MPF e DPU discutem regularização territorial com comunidade quilombola de Mumbaça, em Traipu
Instituições ouviram moradores sobre dificuldades no processo, que envolve 401 famílias quilombolas e ainda depende de estudos e cadastramentos
Ouvir Notícia
Representantes do Ministério Público Federal (MPF), da Defensoria Pública da União (DPU), da Fundação Cultural Palmares e do Ministério da Igualdade Racial se reuniram, nessa quinta-feira (10), com moradores da comunidade quilombola de Mumbaça, em Traipu, no interior de Alagoas. O encontro discutiu as dificuldades enfrentadas pelas famílias para participar do processo de regularização territorial.
Mumbaça é reconhecida como comunidade quilombola pela Fundação Cultural Palmares desde 2010. O processo para identificação, delimitação e titulação do território foi aberto no Incra em 2014, mas permaneceu paralisado durante anos. Em março de 2025, uma decisão do ministro Edson Fachin, do Supremo Tribunal Federal (STF), levou à retomada das providências para dar continuidade ao processo.
A decisão judicial, no entanto, não determinou a demarcação do território. O procedimento ainda depende de estudos, trabalho antropológico, levantamento fundiário e da escuta das famílias antes de uma conclusão sobre a área.

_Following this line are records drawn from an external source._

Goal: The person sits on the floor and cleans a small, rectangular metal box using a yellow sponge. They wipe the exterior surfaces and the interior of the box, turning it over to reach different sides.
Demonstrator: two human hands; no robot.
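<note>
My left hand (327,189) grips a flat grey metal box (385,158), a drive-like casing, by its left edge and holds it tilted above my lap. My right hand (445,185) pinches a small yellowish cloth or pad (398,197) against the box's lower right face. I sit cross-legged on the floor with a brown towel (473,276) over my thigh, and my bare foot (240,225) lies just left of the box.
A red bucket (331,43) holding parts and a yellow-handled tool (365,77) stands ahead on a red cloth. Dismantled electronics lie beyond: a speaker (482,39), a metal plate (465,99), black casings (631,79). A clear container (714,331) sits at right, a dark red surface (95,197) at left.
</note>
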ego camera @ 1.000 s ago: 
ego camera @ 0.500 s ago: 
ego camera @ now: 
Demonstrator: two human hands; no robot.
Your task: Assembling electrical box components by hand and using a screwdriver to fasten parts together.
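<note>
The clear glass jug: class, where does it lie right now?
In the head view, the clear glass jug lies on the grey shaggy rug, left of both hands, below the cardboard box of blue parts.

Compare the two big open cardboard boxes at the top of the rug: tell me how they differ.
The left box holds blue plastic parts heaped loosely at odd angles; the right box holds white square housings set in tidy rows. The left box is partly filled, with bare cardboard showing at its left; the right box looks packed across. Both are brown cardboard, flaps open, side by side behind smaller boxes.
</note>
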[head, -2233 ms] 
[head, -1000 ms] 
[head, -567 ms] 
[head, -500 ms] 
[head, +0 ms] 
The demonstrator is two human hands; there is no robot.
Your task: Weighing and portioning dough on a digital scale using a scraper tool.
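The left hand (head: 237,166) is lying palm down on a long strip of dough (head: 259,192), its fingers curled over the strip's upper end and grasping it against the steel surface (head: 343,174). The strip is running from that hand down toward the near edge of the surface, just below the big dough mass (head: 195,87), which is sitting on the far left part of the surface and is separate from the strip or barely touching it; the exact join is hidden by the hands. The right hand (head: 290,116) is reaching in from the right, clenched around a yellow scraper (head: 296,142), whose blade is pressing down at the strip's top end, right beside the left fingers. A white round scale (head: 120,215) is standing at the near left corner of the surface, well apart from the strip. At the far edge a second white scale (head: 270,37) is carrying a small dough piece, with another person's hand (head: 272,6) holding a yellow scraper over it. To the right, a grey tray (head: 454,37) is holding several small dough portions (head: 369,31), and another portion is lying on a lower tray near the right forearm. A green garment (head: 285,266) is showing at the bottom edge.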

Segundo informações apresentadas durante a reunião, Mumbaça reúne 401 famílias quilombolas e 273 não quilombolas. O Incra tem encontrado dificuldades para ampliar a participação dos moradores, e cerca de 50 famílias haviam participado do cadastramento nas etapas anteriores. Entre as famílias presentes no encontro, 14 afirmaram ter conseguido entregar a documentação solicitada.
Moradores relataram dificuldades relacionadas aos documentos exigidos, incluindo informações do Cadastro Nacional de Informações Sociais (CNIS), folha-resumo do Cadastro Único, documentos sobre estado civil e comprovantes dos integrantes das famílias. Também foram apresentados questionamentos sobre a forma como as exigências foram comunicadas.
Durante o encontro, moradores manifestaram diferentes posições sobre a regularização. Enquanto parte defendeu a continuidade do processo, outros apresentaram dúvidas ou se posicionaram de forma contrária. As instituições ressaltaram que todas as posições devem ser ouvidas e que a participação da comunidade é necessária para o andamento dos estudos.
Após a reunião, MPF e DPU informaram que levarão ao Incra os problemas relatados e buscarão esclarecimentos sobre os procedimentos adotados. Entre as propostas está a criação de um canal mais simples para o envio da documentação pelas famílias.
De acordo com a Fundação Cultural Palmares, Alagoas possui 83 comunidades quilombolas certificadas, mas apenas uma conta com o território titulado.